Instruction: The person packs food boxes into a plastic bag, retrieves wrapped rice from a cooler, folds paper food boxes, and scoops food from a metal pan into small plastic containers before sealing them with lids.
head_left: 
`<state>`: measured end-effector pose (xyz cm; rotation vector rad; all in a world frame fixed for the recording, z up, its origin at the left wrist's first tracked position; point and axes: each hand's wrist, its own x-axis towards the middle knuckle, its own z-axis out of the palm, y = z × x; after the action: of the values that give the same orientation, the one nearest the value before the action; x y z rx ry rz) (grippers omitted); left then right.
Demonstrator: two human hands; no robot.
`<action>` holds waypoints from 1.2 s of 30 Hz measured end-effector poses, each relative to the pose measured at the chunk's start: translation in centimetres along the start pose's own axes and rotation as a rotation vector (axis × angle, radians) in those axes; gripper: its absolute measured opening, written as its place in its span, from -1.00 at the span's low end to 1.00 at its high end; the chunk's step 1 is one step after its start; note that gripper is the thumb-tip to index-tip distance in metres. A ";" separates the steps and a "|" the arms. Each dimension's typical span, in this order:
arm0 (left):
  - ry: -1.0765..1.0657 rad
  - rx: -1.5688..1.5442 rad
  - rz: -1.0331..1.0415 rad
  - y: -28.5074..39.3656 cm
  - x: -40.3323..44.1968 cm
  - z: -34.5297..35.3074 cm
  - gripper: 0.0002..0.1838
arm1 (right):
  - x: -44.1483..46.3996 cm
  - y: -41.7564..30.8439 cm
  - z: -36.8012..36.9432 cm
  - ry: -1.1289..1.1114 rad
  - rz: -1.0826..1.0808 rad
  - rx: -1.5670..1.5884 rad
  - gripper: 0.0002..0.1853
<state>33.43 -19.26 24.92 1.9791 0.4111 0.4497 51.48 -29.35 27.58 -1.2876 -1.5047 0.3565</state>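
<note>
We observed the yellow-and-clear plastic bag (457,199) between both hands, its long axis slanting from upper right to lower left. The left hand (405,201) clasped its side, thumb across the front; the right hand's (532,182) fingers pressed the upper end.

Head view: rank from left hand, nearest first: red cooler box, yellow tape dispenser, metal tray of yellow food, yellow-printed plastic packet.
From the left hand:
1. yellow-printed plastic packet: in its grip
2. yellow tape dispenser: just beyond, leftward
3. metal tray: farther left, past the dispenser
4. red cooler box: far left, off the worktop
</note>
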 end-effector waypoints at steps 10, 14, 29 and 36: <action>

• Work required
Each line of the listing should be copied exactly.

• Solution
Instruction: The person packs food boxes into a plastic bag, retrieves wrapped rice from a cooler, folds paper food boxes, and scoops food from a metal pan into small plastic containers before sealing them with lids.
head_left: 
`<state>`: measured end-effector pose (xyz cm; rotation vector rad; all in a world frame fixed for the recording, z up, its origin at the left wrist's first tracked position; point and axes: each hand's wrist, its own x-axis towards the middle knuckle, its own z-axis out of the palm, y = z × x; after the action: of the values that give the same orientation, the one nearest the value before the action; x y z rx ry rz) (grippers omitted); left then right.
Demonstrator: two human hands; no robot.
`<action>` holds waypoints from 1.2 s of 30 Hz measured end-effector poses, each relative to the pose measured at the chunk's start: translation in centimetres along the start pose's own axes and rotation as a rotation vector (axis × angle, radians) in those axes; gripper: its absolute measured opening, written as its place in its span, from -1.00 at the span's low end to 1.00 at its high end; the chunk's step 1 is one step after its start; note that gripper is the thumb-tip to index-tip distance in metres. A ";" separates the steps and a "|" the arms. Each dimension's typical span, in this order:
arm0 (left):
  - ry: -1.0765..1.0657 rad
  - rx: -1.5688..1.5442 rad
  - rz: -1.0331..1.0415 rad
  - y: -28.5074..39.3656 cm
  - x: -40.3323..44.1968 cm
  - z: -34.5297..35.3074 cm
  - gripper: 0.0002..0.1838
arm1 (right):
  - x: -44.1483..46.3996 cm
  - y: -41.7564..30.8439 cm
  - z: -36.8012..36.9432 cm
  - ry: -1.1289..1.1114 rad
  - rz: -1.0826..1.0808 rad
  - rx: -1.5670..1.5884 rad
  - gripper: 0.0002..0.1853
<state>33.43 -19.26 24.92 1.9791 0.4111 0.4497 51.48 -29.35 27.58 -1.2876 -1.5047 0.3565</state>
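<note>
We observed the yellow-and-clear plastic bag (457,199) between both hands, its long axis slanting from upper right to lower left. The left hand (405,201) clasped its side, thumb across the front; the right hand's (532,182) fingers pressed the upper end.

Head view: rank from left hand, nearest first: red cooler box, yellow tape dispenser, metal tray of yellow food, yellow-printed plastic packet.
From the left hand:
1. yellow-printed plastic packet: in its grip
2. yellow tape dispenser: just beyond, leftward
3. metal tray: farther left, past the dispenser
4. red cooler box: far left, off the worktop
</note>
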 end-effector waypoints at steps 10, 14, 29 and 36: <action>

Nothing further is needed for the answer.